Prompt: Leaving the pictures aside, repeat each line below exactly.

-- Information provided follows --

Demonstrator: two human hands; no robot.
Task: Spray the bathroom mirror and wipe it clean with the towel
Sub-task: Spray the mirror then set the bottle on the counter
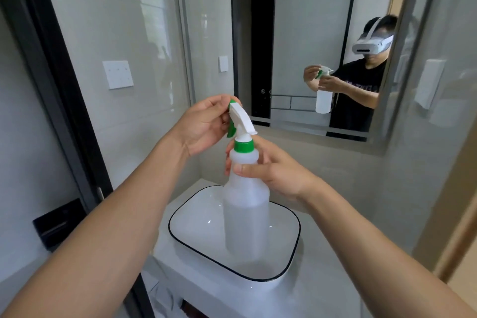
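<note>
You've got the bottle [246, 214] up in front of you, hanging over the sink [185, 235], not touching it. It's a tall, cloudy see-through plastic one, upright, with a green collar at the neck and a white spray head on top, plus a green trigger and a green nozzle tip. Can't really tell how full it is through the plastic.

Your right hand [273, 170] is wrapped around the bottle's shoulder just under the collar, thumb across the front. Your left hand [206, 126] is up at the spray head with its fingertips pinched on the green nozzle tip.

The mirror [309, 41] hangs on the wall ahead and to the right, above the counter [322, 292], and it shows you holding the bottle the same way.
</note>
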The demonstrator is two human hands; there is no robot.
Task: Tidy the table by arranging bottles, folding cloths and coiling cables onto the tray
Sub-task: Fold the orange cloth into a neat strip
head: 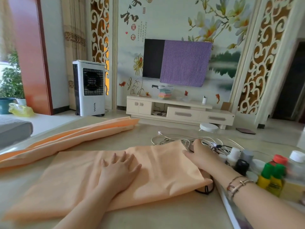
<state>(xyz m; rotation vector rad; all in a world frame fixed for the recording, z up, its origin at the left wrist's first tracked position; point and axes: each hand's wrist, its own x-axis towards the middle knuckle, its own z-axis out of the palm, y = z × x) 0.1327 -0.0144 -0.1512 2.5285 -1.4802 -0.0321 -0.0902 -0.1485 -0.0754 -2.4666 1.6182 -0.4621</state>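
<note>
Two peach cloths, one cable tangle, one bottle cluster on the beige tabletop (165, 217).
Left hand (118, 172) presses flat, fingers spread, on the near folded peach cloth (165, 171), long axis 8-to-2 o'clock. Right hand (200, 154) grasps its 2 o'clock corner beside the white cables (173, 138). Second peach cloth (74, 139) lies at 10 o'clock, bottles (270, 172) at 3; exact bottle count unclear.

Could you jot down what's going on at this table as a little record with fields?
left hand: left hand pressed flat on the near peach cloth
right hand: right hand at that cloth's far right corner, thumb on the cloth, beside the cables
second cloth: long folded peach cloth, lying apart on the left
cables: loose white and black tangle, not coiled
bottles: bottles clustered at the right
tray: only an edge shows under the right forearm
</note>
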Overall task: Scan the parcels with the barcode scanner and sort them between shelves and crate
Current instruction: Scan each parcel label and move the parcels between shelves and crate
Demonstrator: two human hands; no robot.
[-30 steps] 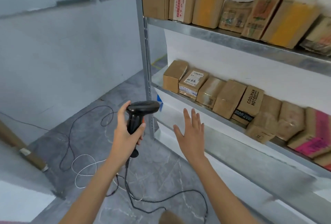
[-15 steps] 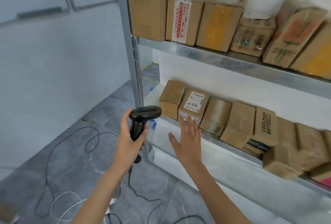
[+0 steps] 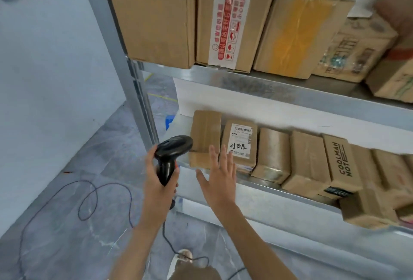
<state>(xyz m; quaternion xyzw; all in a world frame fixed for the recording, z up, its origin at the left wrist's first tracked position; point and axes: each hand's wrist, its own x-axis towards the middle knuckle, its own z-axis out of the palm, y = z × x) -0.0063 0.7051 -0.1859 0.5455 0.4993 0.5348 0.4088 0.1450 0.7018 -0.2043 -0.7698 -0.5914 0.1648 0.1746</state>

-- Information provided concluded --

Written solution:
Demonstrator: two human hands; no robot.
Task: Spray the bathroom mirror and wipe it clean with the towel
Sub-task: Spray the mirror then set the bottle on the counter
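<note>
You've got the bottle [246, 214] up in front of you, hanging over the sink [185, 235], not touching it. It's a tall, cloudy see-through plastic one, upright, with a green collar at the neck and a white spray head on top, plus a green trigger and a green nozzle tip. Can't really tell how full it is through the plastic.

Your right hand [273, 170] is wrapped around the bottle's shoulder just under the collar, thumb across the front. Your left hand [206, 126] is up at the spray head with its fingertips pinched on the green nozzle tip.

The mirror [309, 41] hangs on the wall ahead and to the right, above the counter [322, 292], and it shows you holding the bottle the same way.
</note>
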The demonstrator is two human hands; there is no robot.
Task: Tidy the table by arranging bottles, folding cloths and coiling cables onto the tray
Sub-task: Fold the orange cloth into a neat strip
head: 
<state>(xyz m; rotation vector rad; all in a world frame fixed for the recording, z up, its origin at the left wrist's first tracked position; point and axes: each hand's wrist, its own x-axis towards the middle knuckle, its own z-axis out of the palm, y = z × x) 0.1327 -0.0144 -0.1512 2.5285 -1.4802 -0.0321 -0.0902 -0.1485 -0.0754 -2.4666 1.6182 -0.4621</state>
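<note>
Two peach cloths, one cable tangle, one bottle cluster on the beige tabletop (165, 217).
Left hand (118, 172) presses flat, fingers spread, on the near folded peach cloth (165, 171), long axis 8-to-2 o'clock. Right hand (200, 154) grasps its 2 o'clock corner beside the white cables (173, 138). Second peach cloth (74, 139) lies at 10 o'clock, bottles (270, 172) at 3; exact bottle count unclear.

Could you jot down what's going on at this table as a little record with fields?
left hand: left hand pressed flat on the near peach cloth
right hand: right hand at that cloth's far right corner, thumb on the cloth, beside the cables
second cloth: long folded peach cloth, lying apart on the left
cables: loose white and black tangle, not coiled
bottles: bottles clustered at the right
tray: only an edge shows under the right forearm
</note>
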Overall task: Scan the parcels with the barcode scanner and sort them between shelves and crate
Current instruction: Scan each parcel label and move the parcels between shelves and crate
Demonstrator: two human hands; no robot.
[-30 steps] 
[-15 steps] 
[+0 steps] 
<state>(xyz m; quaternion xyzw; all in a world frame fixed for the recording, z up, its origin at the left wrist's first tracked position; point and axes: each hand's wrist, its own x-axis towards the middle knuckle, its own z-axis out of the palm, y = z × x) -0.0063 0.7051 -0.1859 0.5455 0.4993 0.5348 0.4088 0.1450 0.7018 -0.2043 -0.7698 -0.5914 0.1648 0.1746</state>

Nothing else is part of this exercise.